Otto decreti legge, uno solo convertito dal parlamento e nel frattempo già modificato da un decreto successivo. Dieci decreti del presidente del Consiglio dei ministri (i famosi Dpcm) e quarantasette tra decreti e ordinanze di Protezione civile. Ventuno decreti ministeriali, firmati da nove ministri diversi, e poi venti ordinanze ministeriali, sei direttive e sessantadue circolari. Nove ordinanze del commissario straordinario Arcuri. In due mesi e mezzo (dal 31 gennaio a ieri) il governo ha edificato una cattedrale di atti per (cercare di) gestire l’emergenza coronavirus. Ma molto di più, e spesso di peggio, hanno fatto le regioni che nello stesso periodo hanno prodotto la bellezza di 379 ordinanze (il conteggio è preso dai documenti che il ministro Boccia ha fatto avere ieri ai deputati della prima commissione, è incompleto perché gli ultimi atti sono in attesa di pubblicazione). Chi in futuro vorrà studiare la risposta delle istituzioni italiane alla pandemia dovrà leggersi oltre seicento atti normativi – almeno per questa prima fase (meno della metà) dell’emergenza dichiarata (1 febbraio-31 luglio).

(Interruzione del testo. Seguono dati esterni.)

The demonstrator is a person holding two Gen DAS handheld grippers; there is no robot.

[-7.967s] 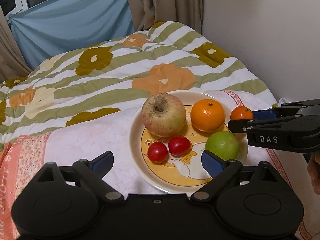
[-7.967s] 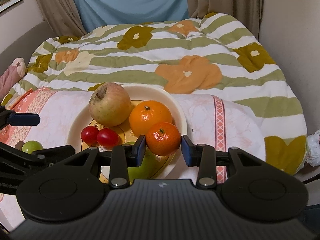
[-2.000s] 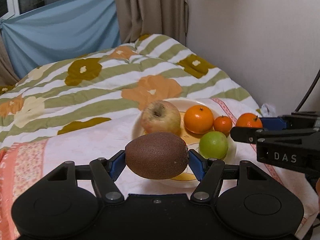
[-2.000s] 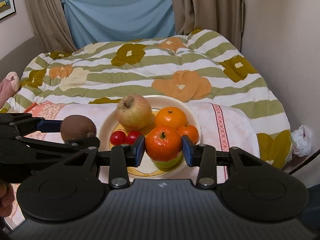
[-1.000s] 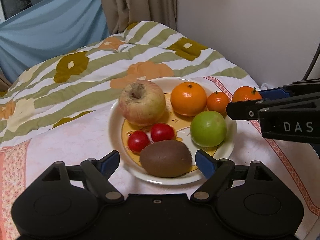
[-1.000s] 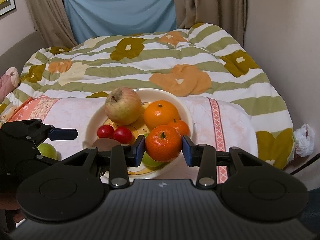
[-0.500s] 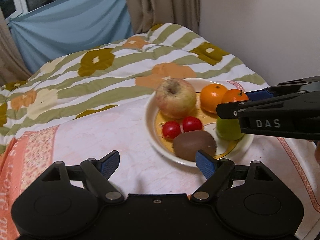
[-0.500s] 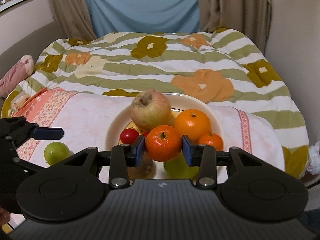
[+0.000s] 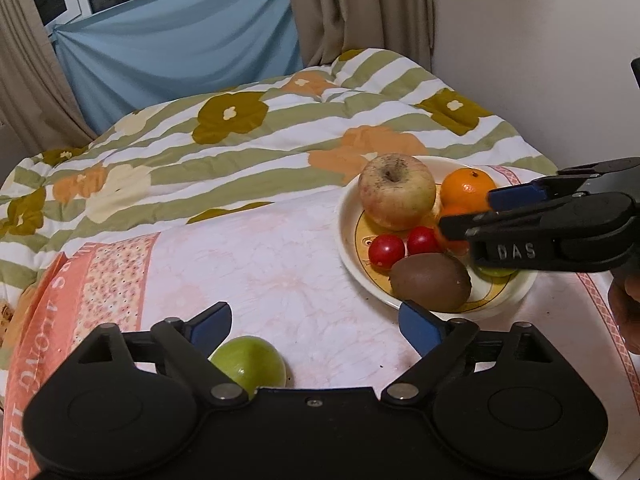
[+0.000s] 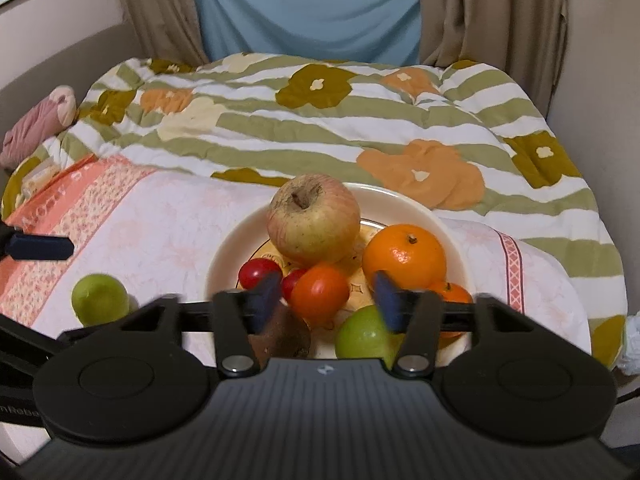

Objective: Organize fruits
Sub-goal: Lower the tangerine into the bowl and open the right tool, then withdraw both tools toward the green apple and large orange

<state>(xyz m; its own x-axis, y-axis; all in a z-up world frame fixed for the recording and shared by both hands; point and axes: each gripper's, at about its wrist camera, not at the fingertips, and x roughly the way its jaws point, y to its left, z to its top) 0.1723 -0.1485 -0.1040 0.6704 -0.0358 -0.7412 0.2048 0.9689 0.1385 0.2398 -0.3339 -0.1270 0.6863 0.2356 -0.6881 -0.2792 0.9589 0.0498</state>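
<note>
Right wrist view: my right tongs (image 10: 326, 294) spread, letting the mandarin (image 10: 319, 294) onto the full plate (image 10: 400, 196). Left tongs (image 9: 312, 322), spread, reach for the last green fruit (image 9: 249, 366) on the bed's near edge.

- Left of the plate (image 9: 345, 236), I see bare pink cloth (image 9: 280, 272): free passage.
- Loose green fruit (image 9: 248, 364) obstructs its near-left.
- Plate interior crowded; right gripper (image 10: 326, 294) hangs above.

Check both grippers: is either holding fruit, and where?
Left gripper is open, empty. Right gripper looks parted around the mandarin; blurred, so grip can't be told.
</note>
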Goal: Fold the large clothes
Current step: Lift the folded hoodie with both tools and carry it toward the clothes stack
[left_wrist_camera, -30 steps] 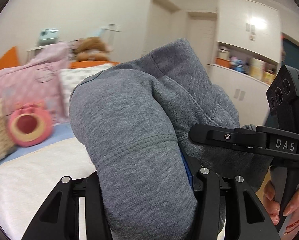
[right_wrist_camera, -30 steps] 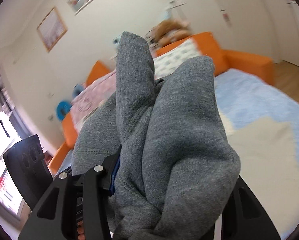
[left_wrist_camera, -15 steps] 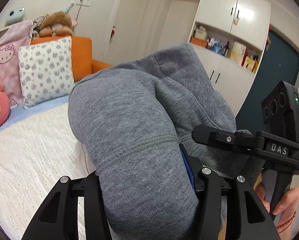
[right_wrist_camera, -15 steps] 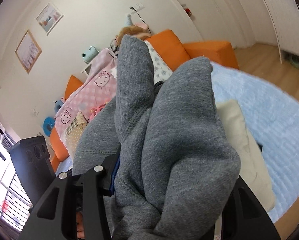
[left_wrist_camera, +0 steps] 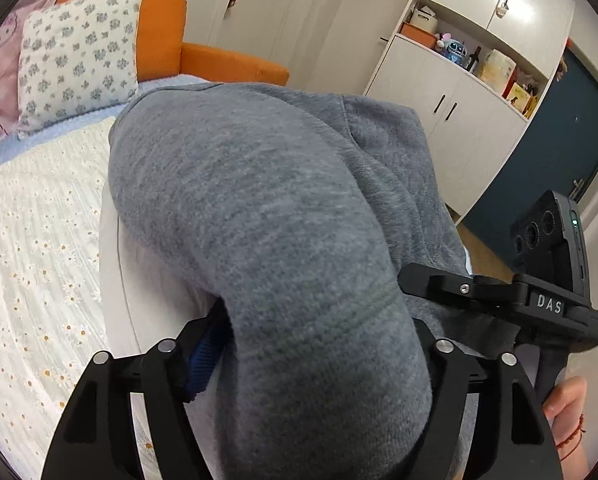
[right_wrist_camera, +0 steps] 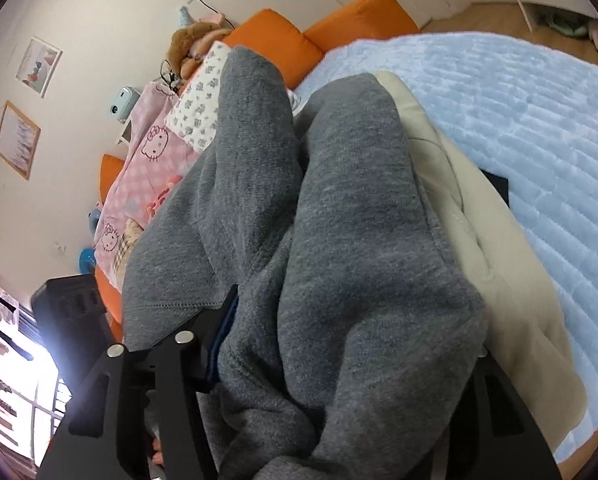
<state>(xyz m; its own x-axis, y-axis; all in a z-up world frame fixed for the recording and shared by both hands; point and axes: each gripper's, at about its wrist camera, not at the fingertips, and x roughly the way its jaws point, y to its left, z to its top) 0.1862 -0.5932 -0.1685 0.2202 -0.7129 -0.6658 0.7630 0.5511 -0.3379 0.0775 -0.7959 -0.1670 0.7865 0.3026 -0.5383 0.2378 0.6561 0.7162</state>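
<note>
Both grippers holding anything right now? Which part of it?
Yes. The left gripper is clamped on a bunched fold of the grey sweatshirt, near a stitched seam. The right gripper pinches another thick bunch of it; which part cannot be told.

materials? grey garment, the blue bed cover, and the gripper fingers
Grey garment: thick knit, probably cotton fleece; fuzzy matte face, heathered flecks, a stitched seam line.
Blue bed cover: plush, soft-pile fabric, quilted in ribbed rows.
Fingers: black rigid plastic by the look, possibly printed; matte, silver screw heads, blue pads inside.
</note>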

Chi ha già cominciato a fare questo esercizio, come i servizi studi della camera e del senato, ha messo nero su bianco qualche elemento critico che può aiutare a districarsi nella contesa tra stato centrale e regioni. Gli effetti di questo scontro sono evidenti, ben oltre le frequenti litigate tra ministri (soprattutto Boccia) e presidenti di regione (soprattutto Fontana). Se infatti l’assetto costituzionale italiano lascia alle regioni ampia autonomia e responsabilità di intervento per fare fronte a emergenze sanitarie particolari del territorio, resta un mistero per quale motivo i cartolai della Campania siano più pericolosi di quelli del Lazio o i podisti del Veneto meno minacciosi di quelli laziali. Esempi questi di un cattivo uso della discrezionalità regionale sulla quale il governo si è appoggiato sin dal suo primo decreto, richiamando la legge che ha istituito il servizio sanitario nel 1978 (per inciso si tratta di quella che l’assessore lombardo Gallera ha dichiarato di aver letto con ritardo, a disastro nella bergamasca compiuto).

Chi ha torto e chi ha ragione? A oltre un mese di distanza dal primo decreto legge, il 25 marzo il governo ha cercato di mettere un po’ d’ordine nella gerarchia delle fonti legislative, per esempio stabilendo (articolo 3 del decreto 19/2020) che le regioni possono introdurre misure «ulteriormente restrittive» rispetto a quelle nazionali, ma senza intervenire sulle «attività produttive» specie «quelle di rilevanza strategica per l’economia nazionale». Eppure tutte le misure per la gestione dell’emergenza, fanno notare adesso i tecnici di camera e senato, «sono potenzialmente idonee ad incidere, anche solo indirettamente, sulle attività produttive». Dunque meglio avrebbe fatto il governo a scrivere che le regioni non possono intervenire «direttamente» sugli impianti produttivi, decidendo caso per caso quale impianto riaprire e quale tenere chiuso.

È invece quello che sta accadendo, ad esempio il Veneto ha già fatto partire la fase 2. «Si tratta di aprire attività economiche molto caratteristiche che potevano sfuggire alla valutazione nazionale – ha garantito Boccia ai deputati della prima commissione della camera – in questo caso le riaperture vanno sul tavolo del prefetto, credo che l’ordinanza di Zaia vada in questa direzione». Il ministro per gli affari regionali ha «consigliato» però alle regioni di «aspettare le valutazioni del rischio per le singole categorie dei lavoratori» che sta facendo l’Inail.

Discorso diverso per le misure più restrittive. «Le regioni hanno sempre avuto la possibilità di adottarle», ha ricordato Boccia, spiegando che tutte le ordinanze territoriali che irrigidiscono il lockdown «sono opportune e aiutano». Lo prevede in effetti l’ultimo decreto, consentendo solo «misure ulteriormente restrittive». Ma quello che il ministro non ha ricordato è che quel decreto, arrivato dopo un mese di caos, ha anche previsto che le ordinanze regionali si giustificano adesso solo in attesa («nelle more») di decisioni quadro del governo nazionale. E «con efficacia limitata fino a tale momento». Da allora di Dpcm il Consiglio dei ministri ne ha prodotti ben due. Il tempo per le fughe in avanti dei governatori doveva essere scaduto.